Task goal » Transcribe all the records with complete accuracy.

Dataset excerpts »
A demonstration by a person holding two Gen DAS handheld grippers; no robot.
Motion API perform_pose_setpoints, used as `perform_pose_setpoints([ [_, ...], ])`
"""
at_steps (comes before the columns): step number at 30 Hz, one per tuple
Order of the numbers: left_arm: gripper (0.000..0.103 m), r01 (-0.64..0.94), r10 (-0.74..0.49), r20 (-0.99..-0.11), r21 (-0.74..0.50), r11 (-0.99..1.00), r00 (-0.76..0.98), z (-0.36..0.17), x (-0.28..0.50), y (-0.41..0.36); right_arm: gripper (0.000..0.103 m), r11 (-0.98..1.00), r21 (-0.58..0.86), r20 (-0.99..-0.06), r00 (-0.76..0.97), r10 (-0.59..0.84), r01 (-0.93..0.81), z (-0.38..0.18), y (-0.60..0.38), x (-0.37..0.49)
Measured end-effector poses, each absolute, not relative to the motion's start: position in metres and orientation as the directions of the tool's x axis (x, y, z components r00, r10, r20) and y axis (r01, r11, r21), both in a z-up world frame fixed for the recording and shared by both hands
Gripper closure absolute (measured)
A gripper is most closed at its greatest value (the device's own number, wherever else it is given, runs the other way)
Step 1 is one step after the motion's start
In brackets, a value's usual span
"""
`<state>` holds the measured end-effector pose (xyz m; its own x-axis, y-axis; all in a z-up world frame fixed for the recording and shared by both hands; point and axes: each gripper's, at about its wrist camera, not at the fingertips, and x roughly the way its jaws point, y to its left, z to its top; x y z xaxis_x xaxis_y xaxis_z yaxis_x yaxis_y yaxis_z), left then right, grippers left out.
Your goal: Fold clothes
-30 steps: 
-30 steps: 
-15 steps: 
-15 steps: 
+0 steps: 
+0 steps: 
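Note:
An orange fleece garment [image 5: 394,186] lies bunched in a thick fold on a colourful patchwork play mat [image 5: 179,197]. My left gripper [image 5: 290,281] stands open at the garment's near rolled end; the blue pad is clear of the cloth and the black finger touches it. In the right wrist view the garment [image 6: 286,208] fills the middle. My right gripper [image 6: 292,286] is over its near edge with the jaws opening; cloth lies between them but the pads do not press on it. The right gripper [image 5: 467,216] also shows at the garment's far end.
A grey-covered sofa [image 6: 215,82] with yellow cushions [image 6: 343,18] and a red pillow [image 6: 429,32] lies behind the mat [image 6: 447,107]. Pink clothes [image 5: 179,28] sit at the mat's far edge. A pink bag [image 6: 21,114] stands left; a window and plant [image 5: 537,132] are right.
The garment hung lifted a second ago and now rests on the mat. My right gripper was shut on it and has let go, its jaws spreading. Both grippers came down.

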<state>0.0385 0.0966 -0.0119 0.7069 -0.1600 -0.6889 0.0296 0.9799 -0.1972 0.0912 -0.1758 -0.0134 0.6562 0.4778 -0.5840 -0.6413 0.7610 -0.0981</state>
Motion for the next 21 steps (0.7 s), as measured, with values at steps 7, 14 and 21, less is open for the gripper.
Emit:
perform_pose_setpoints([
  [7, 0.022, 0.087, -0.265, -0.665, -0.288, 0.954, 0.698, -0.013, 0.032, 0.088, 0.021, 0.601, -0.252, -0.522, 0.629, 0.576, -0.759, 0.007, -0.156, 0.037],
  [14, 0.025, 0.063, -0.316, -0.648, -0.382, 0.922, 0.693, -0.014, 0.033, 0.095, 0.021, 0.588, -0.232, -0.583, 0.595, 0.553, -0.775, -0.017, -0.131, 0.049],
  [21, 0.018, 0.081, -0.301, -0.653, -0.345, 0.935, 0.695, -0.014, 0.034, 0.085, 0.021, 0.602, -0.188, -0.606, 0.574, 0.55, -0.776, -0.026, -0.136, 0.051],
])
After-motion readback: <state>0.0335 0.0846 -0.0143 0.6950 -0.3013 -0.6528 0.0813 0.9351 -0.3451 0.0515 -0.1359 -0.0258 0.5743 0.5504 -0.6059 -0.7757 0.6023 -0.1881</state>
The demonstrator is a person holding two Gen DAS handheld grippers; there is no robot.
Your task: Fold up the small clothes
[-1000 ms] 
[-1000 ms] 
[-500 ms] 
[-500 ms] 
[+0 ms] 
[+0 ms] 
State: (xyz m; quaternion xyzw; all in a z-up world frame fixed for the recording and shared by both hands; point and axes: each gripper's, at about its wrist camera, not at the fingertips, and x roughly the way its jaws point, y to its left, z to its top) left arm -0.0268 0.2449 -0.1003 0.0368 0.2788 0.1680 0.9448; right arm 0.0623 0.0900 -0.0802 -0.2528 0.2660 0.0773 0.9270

Answer section »
A demonstration by a person holding two Gen DAS handheld grippers; no robot.
Motion API perform_pose_setpoints, used as `perform_pose_setpoints([ [_, ...], ])`
"""
at_steps (comes before the columns): step number at 30 Hz, one per tuple
Order of the numbers: left_arm: gripper (0.000..0.103 m), r01 (-0.64..0.94), r10 (-0.74..0.49), r20 (-0.99..-0.11), r21 (-0.74..0.50), r11 (-0.99..1.00), r00 (-0.76..0.98), z (-0.36..0.17), x (-0.28..0.50), y (-0.41..0.36); right_arm: gripper (0.000..0.103 m), r11 (-0.98..1.00), r21 (-0.58..0.86), r20 (-0.99..-0.06), r00 (-0.76..0.97), r10 (-0.59..0.84), r01 (-0.93..0.81), z (-0.38..0.18), y (-0.60..0.38), x (-0.37..0.49)
Measured end-effector poses, each absolute, not relative to the motion's start: position in metres and orientation as the directions of the tool's x axis (x, y, z components r00, r10, r20) and y axis (r01, r11, r21), both in a z-up world frame fixed for the recording and shared by both hands
Gripper closure absolute (measured)
A gripper is most closed at its greatest value (the device's own number, wherever else it is given, runs the other way)
Step 1 is one step after the motion's start
In brackets, a value's usual span
"""
`<state>` holds the measured end-effector pose (xyz m; its own x-axis, y-axis; all in a z-up world frame fixed for the recording and shared by both hands; point and axes: each gripper's, at about its wrist camera, not at the fingertips, and x roughly the way its jaws point, y to its left, z to its top; x y z xaxis_x xaxis_y xaxis_z yaxis_x yaxis_y yaxis_z), left then right, grippers left out.
Your goal: Fold clothes
-30 steps: 
-30 steps: 
-15 steps: 
-15 steps: 
+0 steps: 
+0 steps: 
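Note:
An orange fleece garment [image 5: 394,186] lies bunched in a thick fold on a colourful patchwork play mat [image 5: 179,197]. My left gripper [image 5: 290,281] stands open at the garment's near rolled end; the blue pad is clear of the cloth and the black finger touches it. In the right wrist view the garment [image 6: 286,208] fills the middle. My right gripper [image 6: 292,286] is over its near edge with the jaws opening; cloth lies between them but the pads do not press on it. The right gripper [image 5: 467,216] also shows at the garment's far end.
A grey-covered sofa [image 6: 215,82] with yellow cushions [image 6: 343,18] and a red pillow [image 6: 429,32] lies behind the mat [image 6: 447,107]. Pink clothes [image 5: 179,28] sit at the mat's far edge. A pink bag [image 6: 21,114] stands left; a window and plant [image 5: 537,132] are right.
The garment hung lifted a second ago and now rests on the mat. My right gripper was shut on it and has let go, its jaws spreading. Both grippers came down.
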
<state>0.0385 0.0966 -0.0119 0.7069 -0.1600 -0.6889 0.0296 0.9799 -0.1972 0.0912 -0.1758 -0.0134 0.6562 0.4778 -0.5840 -0.6413 0.7610 -0.0981</state>
Motion for the next 21 steps (0.7 s), as measured, with values at steps 7, 14 and 21, less is open for the gripper.
Emit:
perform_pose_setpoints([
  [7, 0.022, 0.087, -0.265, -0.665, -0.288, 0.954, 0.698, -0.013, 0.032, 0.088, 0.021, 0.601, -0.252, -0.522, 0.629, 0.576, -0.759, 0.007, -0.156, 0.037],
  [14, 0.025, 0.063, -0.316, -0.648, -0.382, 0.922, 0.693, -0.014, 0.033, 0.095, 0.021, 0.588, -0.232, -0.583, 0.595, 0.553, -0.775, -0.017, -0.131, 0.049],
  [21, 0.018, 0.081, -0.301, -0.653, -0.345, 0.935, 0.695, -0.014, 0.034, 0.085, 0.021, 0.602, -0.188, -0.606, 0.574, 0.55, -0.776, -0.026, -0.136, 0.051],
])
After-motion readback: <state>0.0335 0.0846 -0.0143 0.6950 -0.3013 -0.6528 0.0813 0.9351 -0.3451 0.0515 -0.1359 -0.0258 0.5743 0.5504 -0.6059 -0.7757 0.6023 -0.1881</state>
The demonstrator is a person holding two Gen DAS handheld grippers; there is no robot.
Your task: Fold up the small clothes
[-1000 ms] 
[-1000 ms] 
[-500 ms] 
[-500 ms] 
[+0 ms] 
[+0 ms] 
State: (xyz m; quaternion xyzw; all in a z-up world frame fixed for the recording and shared by both hands; point and axes: each gripper's, at about its wrist camera, not at the fingertips, and x roughly the way its jaws point, y to its left, z to its top) left arm -0.0268 0.2449 -0.1003 0.0368 0.2788 0.1680 0.9448; right arm 0.0623 0.0900 -0.0802 -0.2528 0.2660 0.0773 0.9270

The given output is the complete response.